Angela Ente of Lompoc has suffered from Type 1 diabetes since she was 5 years old.
“I remember coming home from kindergarten and just sleeping and being thirsty all the time,” she said.
When she felt bad enough to be taken to the hospital, her glucose levels were 10 times normal levels. Since then, her life has been calculated in her eating and exercise habits.
“I remember my siblings eating sugary cereals and I got eggs. Who wants eggs as a kid, when they could have Lucky Charms or something?” Ente said.
In Type 1 diabetes, the body does not produce insulin, a hormone needed to convert sugar, starches and other food into energy for daily life.
There are 23.6 million people in the United States, or 7.8 percent of the population, who have diabetes, according to the American Diabetes Association.
Ente and Sharon Sorensen of Solvang were two of 15 participants in a recent study by Sansum Diabetes Research Institute and UC Santa Barbara researchers to help develop an artificial pancreas system, known as an APS.
Sorensen can’t even estimate a number of how many times she’s pricked her finger and other body parts to inject the insulin she needs. When perfected, the artificial pancreas system would continuously monitor her blood glucose levels and inject the right amount of insulin, without her having to prick her finger.
“Being diabetic, you are your own pancreas. It’s frustrating and I get sick of it. I would love to not even think about it sometimes. That’s why the research is so important, such as this artificial pancreas, which could make life better and easier for those of us with this disease,” Sorensen said.
An artificial pancreas measures blood sugar through a monitor that continuously reads a person’s glucose levels through a hair-thin tube inserted just below the skin, typically on the stomach, according to the Juvenile Diabetes Research Foundation. The monitor beams those readings to an insulin pump worn by the patient.
In an advanced system, the pump would house a sophisticated computer program that would automatically calculate the necessary amount of insulin, based on the monitor’s glucose readings, and deliver the right amount of insulin.
The JDRF considers development of an artificial pancreas system “a “bridge to a cure,” an essential step toward finding a cure for Type 1 diabetes.
Sorensen, 70, was diagnosed with Type 1 diabetes at 26 years old, a year after her second child was born.
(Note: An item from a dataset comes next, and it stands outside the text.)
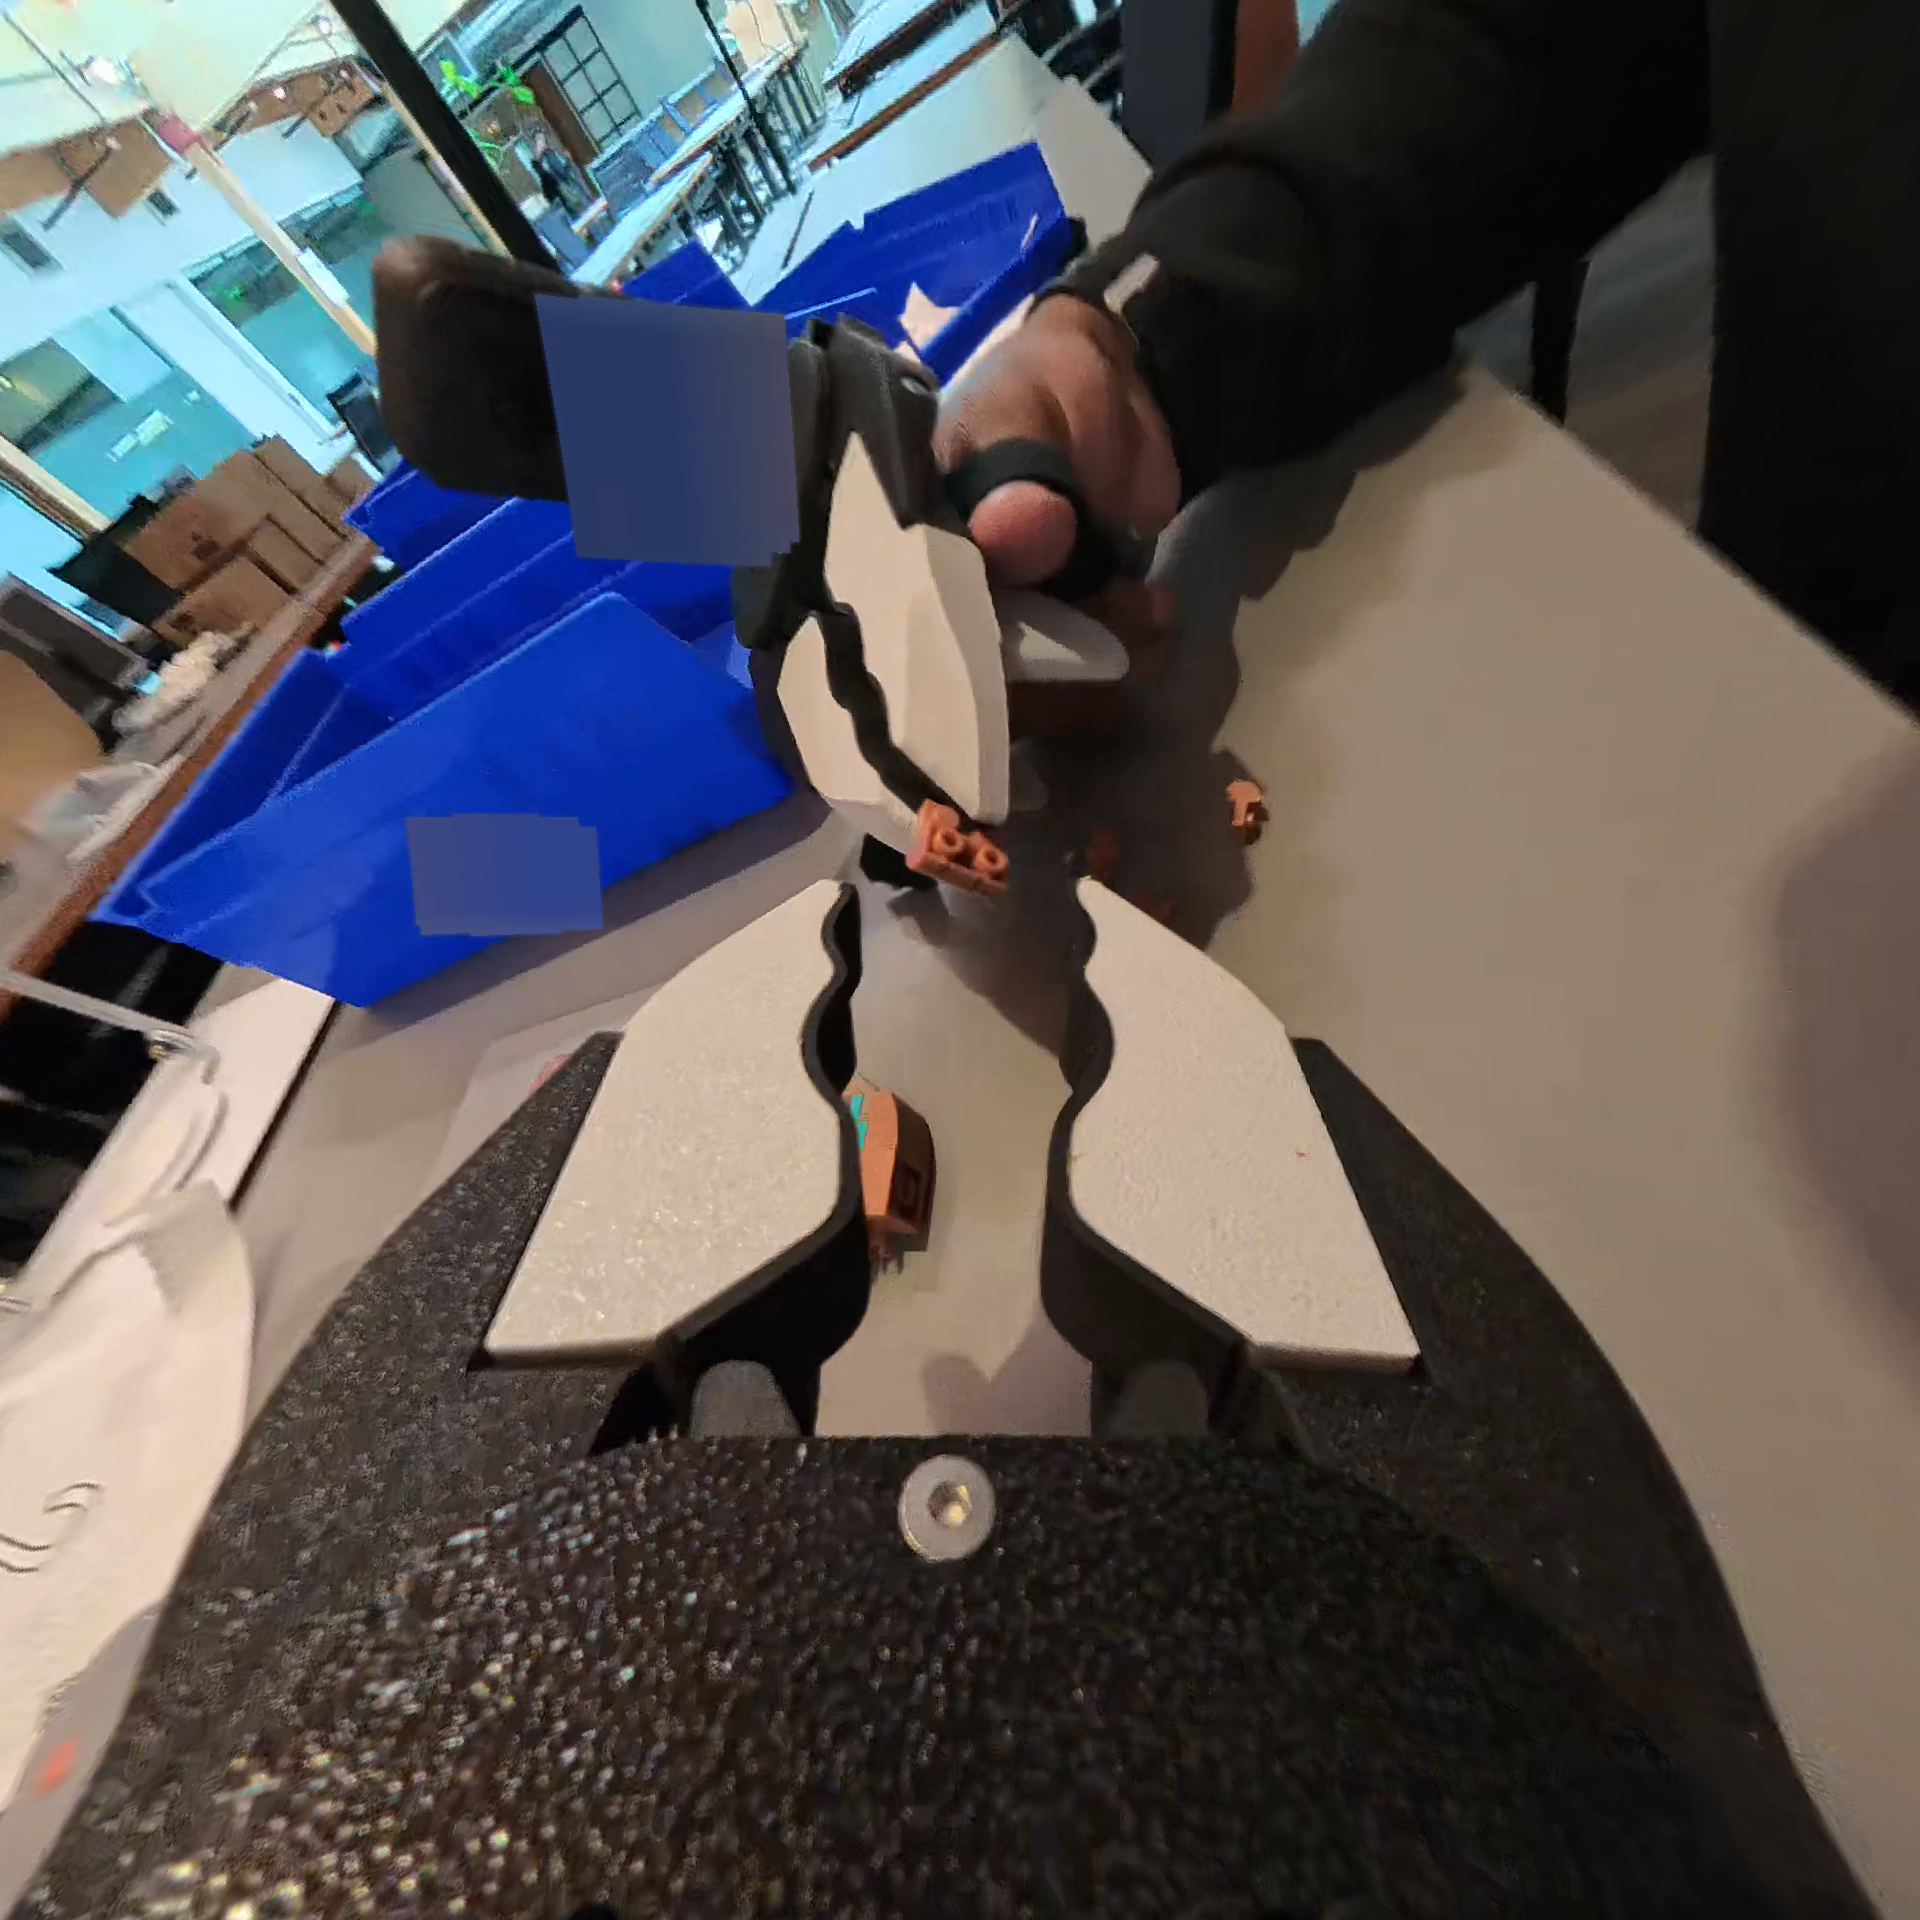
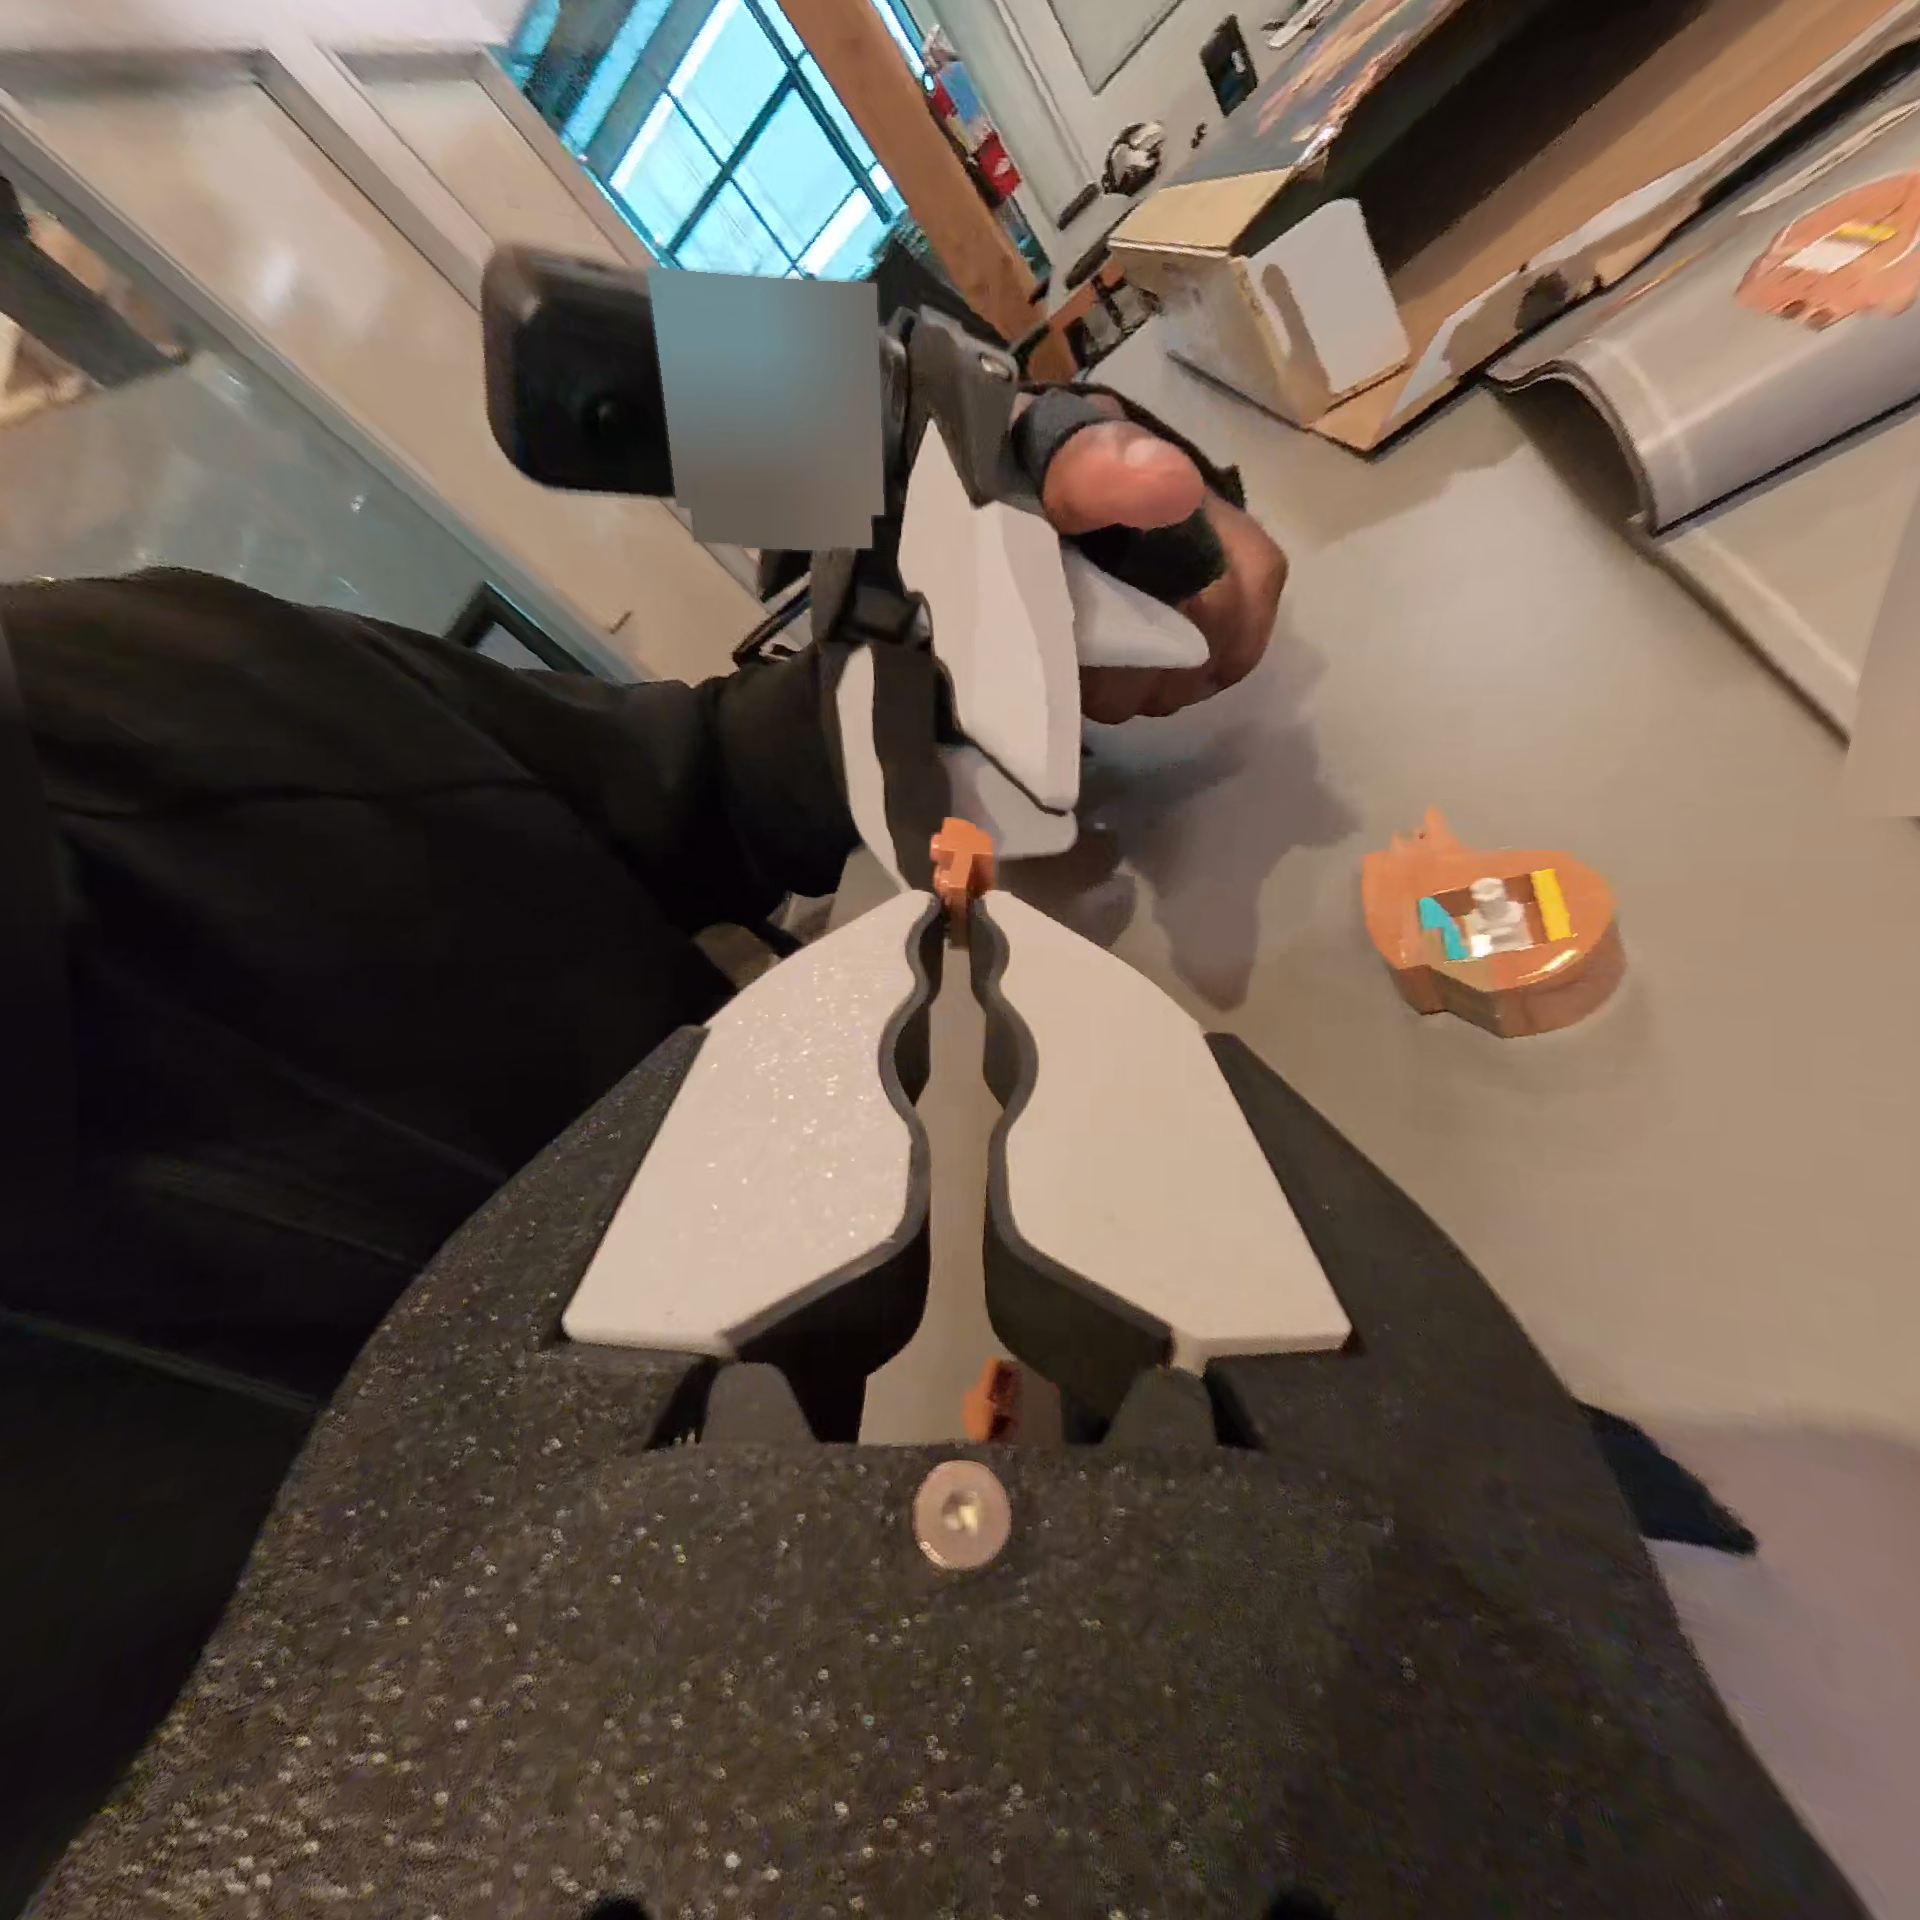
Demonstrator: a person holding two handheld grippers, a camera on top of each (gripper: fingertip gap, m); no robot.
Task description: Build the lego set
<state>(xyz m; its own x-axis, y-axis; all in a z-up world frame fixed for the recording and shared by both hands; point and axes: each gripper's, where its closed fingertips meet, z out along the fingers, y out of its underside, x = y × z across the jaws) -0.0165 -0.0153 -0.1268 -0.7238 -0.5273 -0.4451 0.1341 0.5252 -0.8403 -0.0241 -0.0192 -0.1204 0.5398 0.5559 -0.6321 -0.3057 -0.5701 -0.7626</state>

“I was constantly thirsty and had to use the bathroom all the time. When I started having trouble seeing, I went to the eye doctor thinking I needed glasses, and he said I needed to go to my regular doctor right away,” Sorensen recalled.
She was immediately put into the hospital after her blood-glucose levels skyrocketed to 700 milligrams per deciliter (mg/dl); normal levels are anywhere from 70 to 130 mg/dl.
Every time she wakes up, eats, exercises or goes to bed, in addition to other routine times during the day, Sorensen has to monitor her blood-glucose levels to make sure they’re near normal.
During the study she skipped breakfast intentionally, knowing her glucose levels would rise, so the researchers could see whether the artificial pancreas would sense the increase and accurately inject her insulin.
She also ate lunch without having to test herself, as the APS automatically knew the injection she needed.
Ente and Sorensen were monitored for eight hours a day by doctors and scientists in case the APS failed.
“The APS is wonderful and worked really well. The glucose monitoring sensor is much more accurate than I had anticipated. I just hope that the devices get smaller, because they can be difficult,” Ente said.
Unlike Sorensen, Ente injects herself with insulin because she feels the pump, which can hold a few days worth of insulin, is too bulky and restricts her lifestyle.
“I know it might be superficial, but if I want to wear something tighter or a dress, where do I put the pump?”
The pump needs to become much smaller to be practical, she said, “especially for children, where fitting in is so important and being able to have a normal life without carrying a huge pump everywhere.”
Chemical engineering professor Frank Doyle, who led the team of UCSB researchers, came up with the idea for an artificial pancreas more than a decade ago.
The APS is the first closed-loop system, which doesn’t require any user input other than initial set-up, to transfer data. The APS is also compatible with three kinds of insulin pumps and two glucose monitoring systems, according to Dr. Wendy Bevier, a clinical research associate at Sansum and also a neighbor of Sorensen’s.
“The goal is to wear the APS so a diabetic doesn’t have to inject themselves, and it also takes a lot of guesswork out of it. There is a lot of over or under estimating, especially in children,” Bevier said.
Bevier said the APS might not be available to the public for some years as the research continues. The next study will involve diabetics riding stationary bicycles to see how the APS responds when a patient exercises.